_Assignment:_ In your reply, reproduce the lines from the first one below to the line containing "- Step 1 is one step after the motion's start", inclusive, exactly as they stand.

_Data provided:_
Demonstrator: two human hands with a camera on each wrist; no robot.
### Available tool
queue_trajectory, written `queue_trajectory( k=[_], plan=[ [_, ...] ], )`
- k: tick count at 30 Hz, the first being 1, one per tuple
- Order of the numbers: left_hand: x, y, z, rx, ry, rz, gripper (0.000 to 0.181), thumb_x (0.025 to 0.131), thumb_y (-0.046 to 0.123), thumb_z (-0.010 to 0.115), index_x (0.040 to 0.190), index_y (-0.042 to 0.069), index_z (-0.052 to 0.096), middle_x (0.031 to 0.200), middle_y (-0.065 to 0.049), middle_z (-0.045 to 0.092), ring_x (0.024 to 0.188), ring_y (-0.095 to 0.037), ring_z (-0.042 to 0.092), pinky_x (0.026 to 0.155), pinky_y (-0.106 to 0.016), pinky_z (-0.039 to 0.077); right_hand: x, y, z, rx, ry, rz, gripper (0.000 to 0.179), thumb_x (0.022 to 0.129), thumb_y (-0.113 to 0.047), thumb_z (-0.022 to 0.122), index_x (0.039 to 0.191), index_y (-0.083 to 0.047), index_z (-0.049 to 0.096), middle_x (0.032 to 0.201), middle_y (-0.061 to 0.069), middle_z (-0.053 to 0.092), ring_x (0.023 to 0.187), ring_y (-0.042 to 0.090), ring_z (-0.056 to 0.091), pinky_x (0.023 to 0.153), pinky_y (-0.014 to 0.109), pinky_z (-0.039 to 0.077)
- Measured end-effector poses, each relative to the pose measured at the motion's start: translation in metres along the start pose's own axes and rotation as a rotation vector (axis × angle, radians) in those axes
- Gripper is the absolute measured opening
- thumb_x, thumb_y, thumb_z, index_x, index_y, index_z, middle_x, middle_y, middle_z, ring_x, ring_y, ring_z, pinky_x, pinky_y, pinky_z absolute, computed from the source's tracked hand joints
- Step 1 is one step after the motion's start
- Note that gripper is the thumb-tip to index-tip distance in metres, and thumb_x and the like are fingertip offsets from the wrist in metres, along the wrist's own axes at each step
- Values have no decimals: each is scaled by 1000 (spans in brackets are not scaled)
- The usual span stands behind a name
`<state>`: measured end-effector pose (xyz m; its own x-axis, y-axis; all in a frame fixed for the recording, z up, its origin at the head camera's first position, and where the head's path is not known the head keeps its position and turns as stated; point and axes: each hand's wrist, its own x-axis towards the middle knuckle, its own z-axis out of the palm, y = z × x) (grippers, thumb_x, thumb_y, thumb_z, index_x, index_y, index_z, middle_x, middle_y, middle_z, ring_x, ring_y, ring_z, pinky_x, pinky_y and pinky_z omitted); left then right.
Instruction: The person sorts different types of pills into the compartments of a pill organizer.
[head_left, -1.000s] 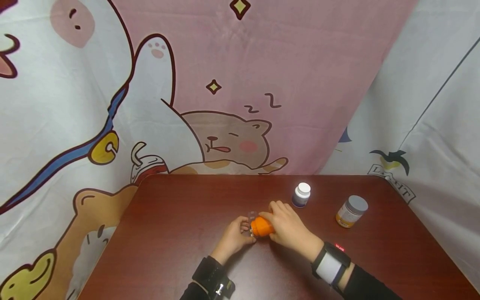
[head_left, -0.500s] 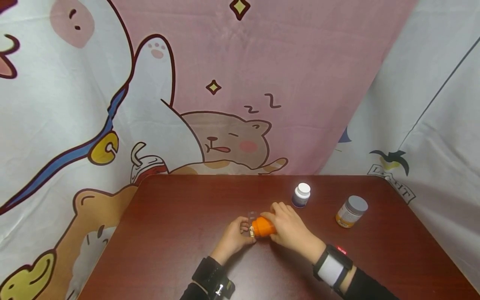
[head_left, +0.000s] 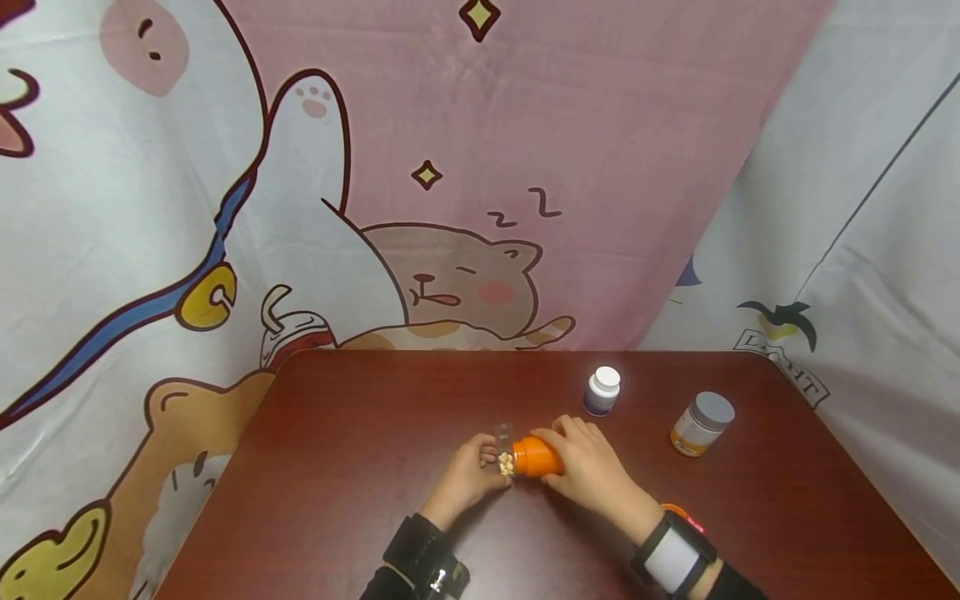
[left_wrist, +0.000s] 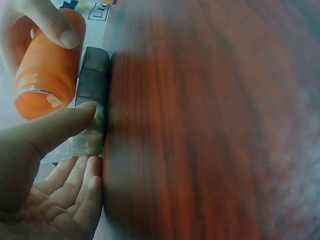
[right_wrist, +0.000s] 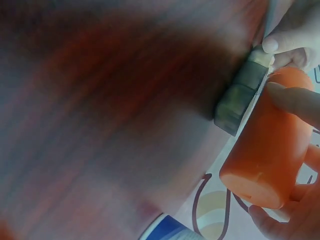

_Answer space:_
Demonstrator: two human hands with a camera on each wrist; no robot.
### Available tool
queue_trajectory, written `queue_trajectory( k=[_], plan=[ [_, ...] ], )`
- k: tick count at 30 Hz, the first being 1, one per tuple
- Order of the numbers: left_hand: x, y, z, rx, ry, rz, gripper (0.000 to 0.181), thumb_x (0.025 to 0.131), thumb_y (-0.046 to 0.123), thumb_z (-0.010 to 0.115), index_x (0.040 to 0.190), index_y (-0.042 to 0.069), index_z (-0.052 to 0.096), middle_x (0.031 to 0.200), middle_y (-0.065 to 0.049), middle_z (-0.045 to 0.092), ring_x (0.024 to 0.188), ring_y (-0.095 to 0.037), ring_z (-0.042 to 0.092), pinky_x (0.026 to 0.155), pinky_y (-0.106 to 0.016), pinky_z (-0.039 to 0.077); right_hand: x, y, z, rx, ry, rz, gripper (0.000 to 0.179), thumb_x (0.022 to 0.129), thumb_y (-0.113 to 0.047), thumb_z (-0.022 to 0.122), index_x (0.039 to 0.191), index_y (-0.083 to 0.047), index_z (-0.049 to 0.096), middle_x (0.032 to 0.201), middle_y (-0.061 to 0.069), middle_z (-0.053 to 0.092), ring_x (0.023 to 0.187), ring_y (-0.042 to 0.090), ring_z (-0.056 to 0.091), pinky_x (0.023 to 0.153), pinky_y (-0.014 to 0.109), pinky_z (-0.039 to 0.077)
- Measured end-effector poses, each relative to the pose measured at the motion's start: translation in metres along the start pose's own axes and rotation as a rotation vector (axis × angle, radians) in those axes
- Gripper is the absolute measured opening
- thumb_x, thumb_y, thumb_z, index_x, index_y, index_z, middle_x, middle_y, middle_z, ring_x, ring_y, ring_z, pinky_x, pinky_y, pinky_z absolute, computed from the source's tracked hand joints
- Step 1 is one step after the motion's start

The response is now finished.